Gerresheimer Glas, acquired by Blackstone last November from Investcorp and JP Morgan Partners, has laid to rest the demons of two failed bond attempts. Earlier this week it priced €150m of B–/Caa1 rated senior notes of Gerresheimer Holdings through JP Morgan and CSFB.

The company tried to sell €150m of bonds through Goldman Sachs and JP Morgan in July 2002, but postponed the sale due to market conditions. That issue was reduced to €125m and then postponed again.

There was a strong reception for the new paper, but some investors admitted that they bought the deal out of necessity rather than choice. “People had no choice but to buy this. They are sitting on a wall of cash and it is better to be invested than not,” said one long-only investor.

The book was heavily oversubscribed and enabled the issuer to tighten yield guidance from 8%–8.25% to 7.875% hours before launch. The 10-year non-call fives priced at the revised level. Proceeds will repay a mezzanine bridge of the same amount to part-fund the takeover by Blackstone.

Investors also cited misgivings over covenants, in particular the restricted payment test, which was described by one investor as “particularly egregious, but typical of Blackstone”. The leads countered that covenant complaints had been muted.

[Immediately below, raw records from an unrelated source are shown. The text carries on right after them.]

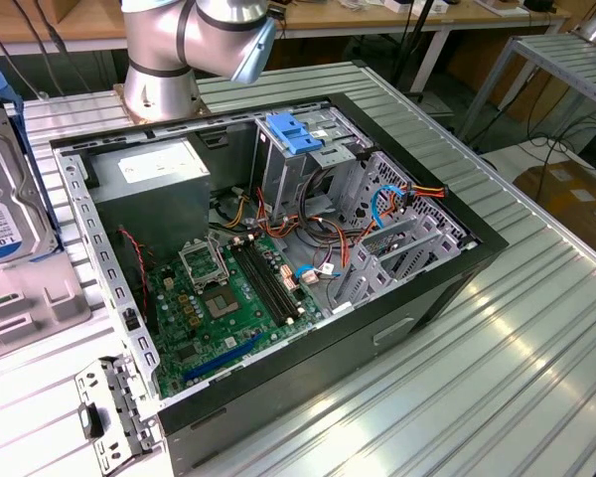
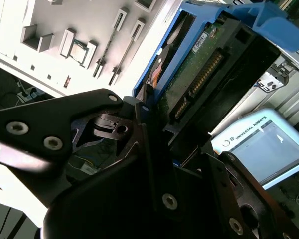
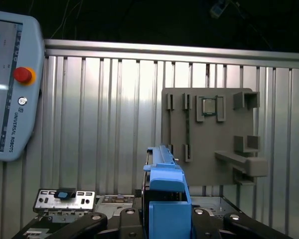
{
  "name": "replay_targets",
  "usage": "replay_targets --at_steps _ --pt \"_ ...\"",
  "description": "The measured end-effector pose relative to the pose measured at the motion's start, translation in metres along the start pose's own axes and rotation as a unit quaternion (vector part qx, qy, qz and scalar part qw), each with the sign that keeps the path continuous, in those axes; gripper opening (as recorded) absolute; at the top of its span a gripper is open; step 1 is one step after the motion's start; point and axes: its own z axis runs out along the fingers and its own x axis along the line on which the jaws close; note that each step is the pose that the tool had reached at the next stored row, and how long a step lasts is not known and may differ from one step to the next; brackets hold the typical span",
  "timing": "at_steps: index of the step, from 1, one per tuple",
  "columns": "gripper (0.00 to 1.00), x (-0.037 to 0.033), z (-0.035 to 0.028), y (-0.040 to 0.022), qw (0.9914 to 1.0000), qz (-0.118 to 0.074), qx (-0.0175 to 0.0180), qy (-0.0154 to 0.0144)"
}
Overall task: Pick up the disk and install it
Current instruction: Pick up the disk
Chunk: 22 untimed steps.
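The disk (image 1: 5, 214) is a silver hard drive with a blue-and-white label in a bright blue carrier. It is raised on edge at the exterior view's left, above the grey fixture plate (image 1: 35, 298). In the second wrist view my gripper (image 2: 152, 124) is shut on the disk (image 2: 199, 69), its black fingers (image 2: 65, 129) clamping the blue frame beside the green circuit board. In the first wrist view the blue carrier (image 3: 164, 184) stands up between the black fingers of my gripper (image 3: 167, 221).
An open computer case (image 1: 447, 288) lies on the ribbed metal table, with a motherboard (image 1: 223, 298), a grey power supply (image 1: 149, 174) and a drive cage with a light-blue latch (image 1: 293, 134). A teach pendant (image 3: 10, 84) lies beside the fixture plate (image 3: 209, 129). The arm's base (image 1: 159, 79) stands behind the case.
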Motion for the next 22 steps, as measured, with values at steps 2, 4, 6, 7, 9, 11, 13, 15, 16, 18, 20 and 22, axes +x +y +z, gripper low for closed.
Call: replay_targets --at_steps 2,4,6,7,9,11,13,15,16,18,20,22 --pt "0.36 0.0038 -0.0001 0.0001 1.0 0.0 0.0 0.0" --pt "0.36 0.0058 -0.0002 0.0002 1.0 0.0 0.0 0.0" --pt "0.36 0.0077 -0.0003 0.0002 1.0 0.0 0.0 0.0" --pt "0.36 0.0089 -0.0003 0.0003 1.0 0.0 0.0 0.0" --pt "0.36 0.0112 -0.0003 0.0004 1.0 0.0 0.0001 0.0" --pt "0.36 0.0129 -0.0005 0.0004 1.0 0.0 0.0 0.0" --pt "0.36 0.0155 -0.0006 0.0004 1.0 0.0 0.0 0.0" --pt "0.36 0.0177 -0.0006 0.0005 1.0 0.0 0.0 0.0" --pt "0.36 0.0186 -0.0007 0.0005 1.0 0.0 0.0 0.0001" --pt "0.36 0.0212 -0.0007 0.0006 1.0 0.0 0.0 0.0" --pt "0.36 0.0233 -0.0008 0.0007 1.0 0.0 0.0 0.0" --pt "0.36 0.0253 -0.0009 0.0007 1.0 0.0 0.0 0.0"
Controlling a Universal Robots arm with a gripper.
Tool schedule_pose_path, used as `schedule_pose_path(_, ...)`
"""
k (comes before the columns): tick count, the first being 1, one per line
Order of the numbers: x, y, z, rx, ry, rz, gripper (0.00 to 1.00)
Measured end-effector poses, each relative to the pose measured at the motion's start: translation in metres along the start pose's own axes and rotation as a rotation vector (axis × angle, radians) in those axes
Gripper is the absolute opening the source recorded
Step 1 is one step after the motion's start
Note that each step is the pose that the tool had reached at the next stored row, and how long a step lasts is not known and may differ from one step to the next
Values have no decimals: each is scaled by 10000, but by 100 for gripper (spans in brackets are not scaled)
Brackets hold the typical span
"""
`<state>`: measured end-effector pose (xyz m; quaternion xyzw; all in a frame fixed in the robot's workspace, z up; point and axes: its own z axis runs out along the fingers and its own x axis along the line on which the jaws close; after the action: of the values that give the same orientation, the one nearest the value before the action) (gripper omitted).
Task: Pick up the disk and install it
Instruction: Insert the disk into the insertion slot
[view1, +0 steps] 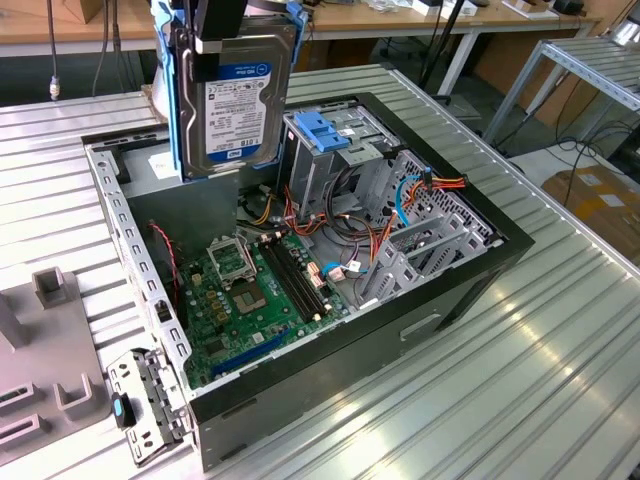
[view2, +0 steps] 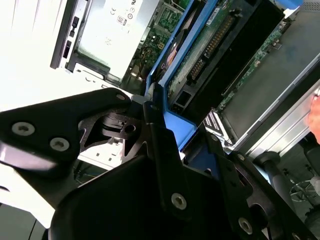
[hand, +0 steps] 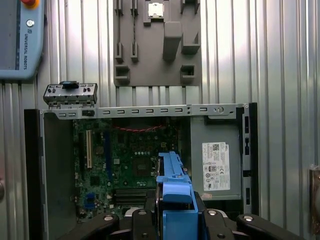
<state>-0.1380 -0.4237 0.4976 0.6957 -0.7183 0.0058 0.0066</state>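
Observation:
The disk (view1: 236, 100) hangs upright above the back of the open computer case (view1: 440, 310), its white label with a blue band facing the exterior camera and blue rails along its sides. My gripper (view1: 215, 48) comes down from above and is shut on the disk's upper end. In the second wrist view the disk (view2: 215, 45) runs edge-on away from my black fingers (view2: 160, 145), showing its green board, connector and blue rail. In the first wrist view the blue rail (hand: 173, 182) sticks out from my gripper (hand: 173, 222) over the case.
A silver drive cage with a blue cap (view1: 325, 135) stands inside the case just to the exterior view's right of the disk. The motherboard (view1: 245, 290), coloured cables (view1: 400, 200) and a grey box with a white sticker (hand: 215, 160) lie below. A grey fixture (hand: 155, 45) sits beside the case.

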Motion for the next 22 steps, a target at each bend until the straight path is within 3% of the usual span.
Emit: schedule_pose_path(22,18,-89,1,0,0,2,37)
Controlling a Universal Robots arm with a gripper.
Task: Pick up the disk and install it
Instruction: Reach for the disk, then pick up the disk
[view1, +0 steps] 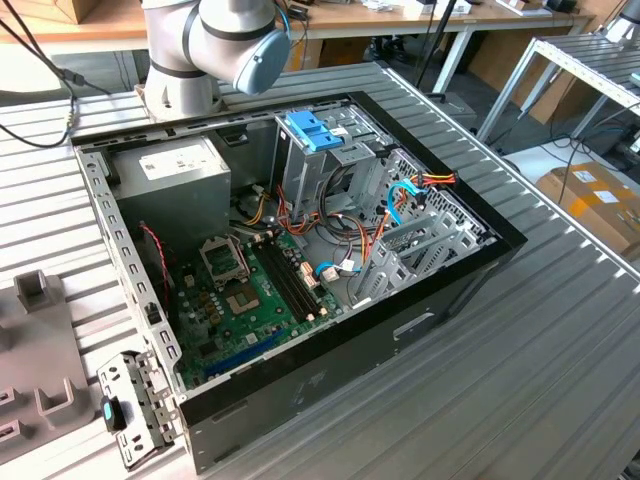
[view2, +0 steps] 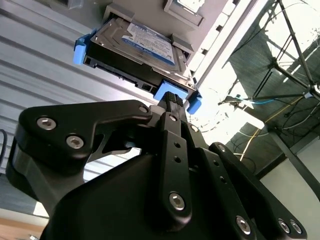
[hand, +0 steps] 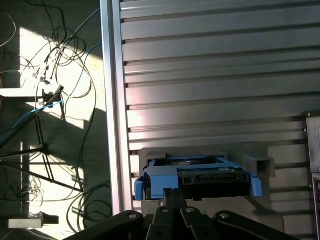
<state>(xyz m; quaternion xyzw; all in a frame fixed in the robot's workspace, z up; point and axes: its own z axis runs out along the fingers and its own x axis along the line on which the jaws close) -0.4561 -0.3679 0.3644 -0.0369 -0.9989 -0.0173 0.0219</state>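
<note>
**A:** Where's the disk (hand: 210, 176) right now?

**B:** Lying flat in a grey holder (hand: 260, 162) on the ribbed metal bench (hand: 210, 75), close to the bench's edge. Cables (hand: 65, 75) trail over the floor (hand: 55, 45) just past it. There's a blue carrier frame around the disk, and the second wrist view catches its white label (view2: 150, 37) facing up.

**A:** And the gripper (hand: 173, 191)?

**B:** Right at the disk's near end. Both wrist views put the black fingertips at the blue tab of the frame. The jaws are drawn together with no gap between them. Whether they pinch that tab, I cannot tell.

**A:** So the disk isn't lifted?

**B:** No, it sits in the holder.

**A:** And the exterior view?

**B:** The open computer case (view1: 300, 385) lies on the bench with its open side up and the green board (view1: 235, 300) showing. There's a blue latch (view1: 313, 130) on the drive cage and a grey power supply (view1: 170, 172) in the corner. The arm (view1: 225, 35) stands at the far side of the case.
</note>
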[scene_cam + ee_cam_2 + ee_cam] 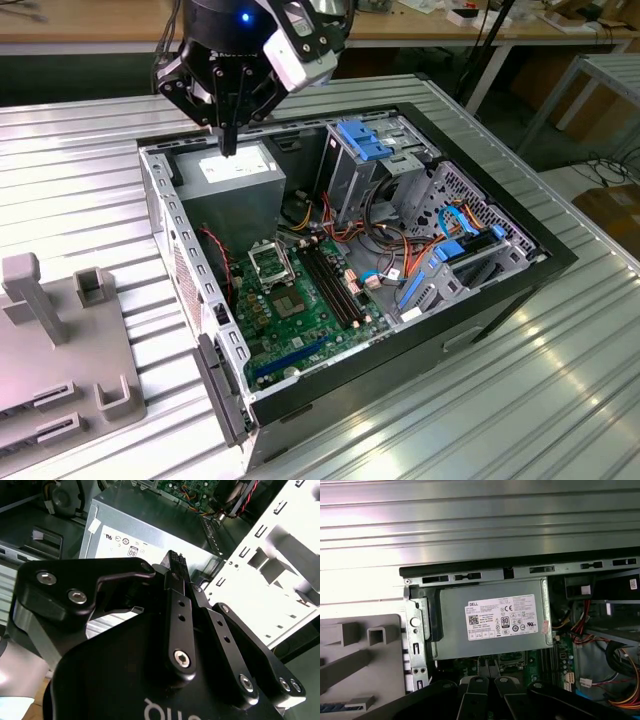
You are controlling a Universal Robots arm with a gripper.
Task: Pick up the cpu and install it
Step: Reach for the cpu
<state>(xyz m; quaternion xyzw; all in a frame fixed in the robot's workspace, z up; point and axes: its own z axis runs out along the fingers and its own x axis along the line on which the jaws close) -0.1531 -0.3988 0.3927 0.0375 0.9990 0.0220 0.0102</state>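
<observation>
My gripper (pixel 229 148) hangs above the open computer case, over the grey power supply (pixel 235 170) at the case's far end. Its two black fingers (pixel 176 580) are pressed together and I see nothing between them. In the first wrist view the gripper (pixel 489 666) points down toward the edge of the power supply (pixel 495 625). The black square socket (pixel 268 263) with its metal frame lies on the green motherboard (pixel 300 320), nearer the camera than the gripper. The cpu is out of view.
A grey fixture block (pixel 60 350) with posts and slots sits on the ribbed metal table (pixel 80 140) at the exterior view's left. Inside the case are a drive cage with blue clips (pixel 365 150), bundled cables (pixel 385 225) and the metal side wall (pixel 185 250).
</observation>
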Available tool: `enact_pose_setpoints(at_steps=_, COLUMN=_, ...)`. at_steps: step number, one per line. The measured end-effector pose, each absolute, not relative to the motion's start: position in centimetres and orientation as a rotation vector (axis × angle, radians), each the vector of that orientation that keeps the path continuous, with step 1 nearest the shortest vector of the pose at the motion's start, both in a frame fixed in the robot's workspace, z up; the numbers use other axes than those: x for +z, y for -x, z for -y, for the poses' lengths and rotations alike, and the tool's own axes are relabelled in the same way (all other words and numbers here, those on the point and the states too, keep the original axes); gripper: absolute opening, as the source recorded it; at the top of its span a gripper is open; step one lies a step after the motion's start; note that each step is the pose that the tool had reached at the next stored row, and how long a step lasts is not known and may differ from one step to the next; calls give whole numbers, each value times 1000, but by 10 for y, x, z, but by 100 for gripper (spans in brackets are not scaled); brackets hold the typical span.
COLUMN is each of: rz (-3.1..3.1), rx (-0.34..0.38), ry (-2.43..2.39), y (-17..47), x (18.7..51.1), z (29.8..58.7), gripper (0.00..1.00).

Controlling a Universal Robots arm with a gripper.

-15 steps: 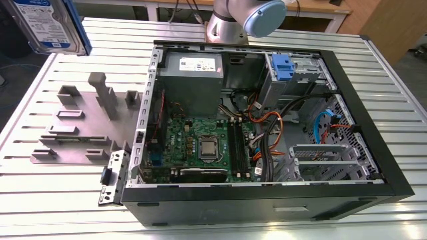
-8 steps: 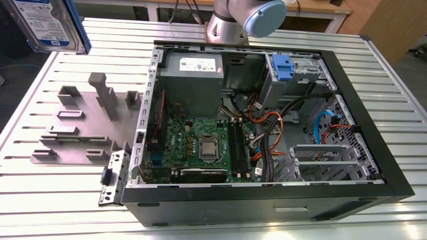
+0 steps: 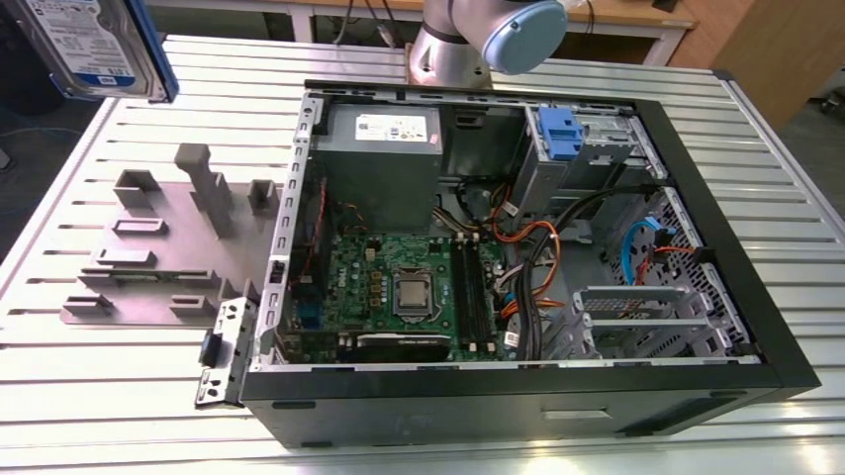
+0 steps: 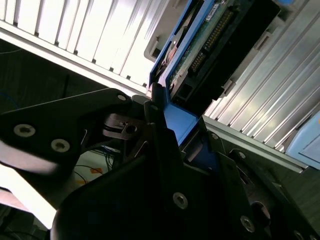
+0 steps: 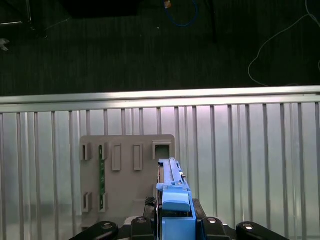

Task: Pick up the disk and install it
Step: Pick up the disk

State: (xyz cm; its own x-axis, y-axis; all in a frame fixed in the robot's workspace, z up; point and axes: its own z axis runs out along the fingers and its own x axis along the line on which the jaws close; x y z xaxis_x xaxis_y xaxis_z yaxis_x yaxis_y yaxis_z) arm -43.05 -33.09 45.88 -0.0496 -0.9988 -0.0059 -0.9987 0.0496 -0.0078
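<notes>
The disk [image 3: 99, 45] hangs high above the table at the exterior view's far left, its blue-and-white label and blue rail showing. In the first wrist view it stands edge-on [image 5: 172, 192] between the black fingers, above the grey holder block [image 5: 125, 175]. The second wrist view shows its green circuit board [image 4: 200, 45] and blue rail [image 4: 181, 122]. My gripper [image 5: 172, 222] is shut on the disk, with the jaws pressed to its two flat sides. The same grip appears close up in the second wrist view [image 4: 172, 125].
An open computer case [image 3: 779, 327] lies on the slatted metal table [image 3: 133, 396], with a blue latch [image 3: 561, 134] at its upper drive bay. The grey slotted holder block [image 3: 158, 247] sits to the exterior view's left of the case. The arm's base [image 3: 482, 35] stands behind the case.
</notes>
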Motion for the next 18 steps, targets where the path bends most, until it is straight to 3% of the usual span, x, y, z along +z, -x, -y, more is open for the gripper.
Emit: enact_pose_setpoints(at_steps=18, rz=-2269, rx=-3, ry=2159, y=430, x=468, z=331, gripper=36)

UK-based funds were also unhappy with the small, 17% equity contribution from the sponsor. “This is basically an acquisition vehicle for Blackstone,” said one London-based portfolio manager. “However, Blackstone has PIKed almost every deal they’ve done, and taken all the money out of Celanese.”

Reports said more than €1bn in orders had been placed and that the book was 10x covered. Allocations were on course to be small. The bonds are part of a €522.5m financing that includes €255m in loans, a €37m equity contribution, a €55.5m subordinated shareholder loan and a €25m subordinated vendor loan. Loan market sources said that the syndication had progressed well.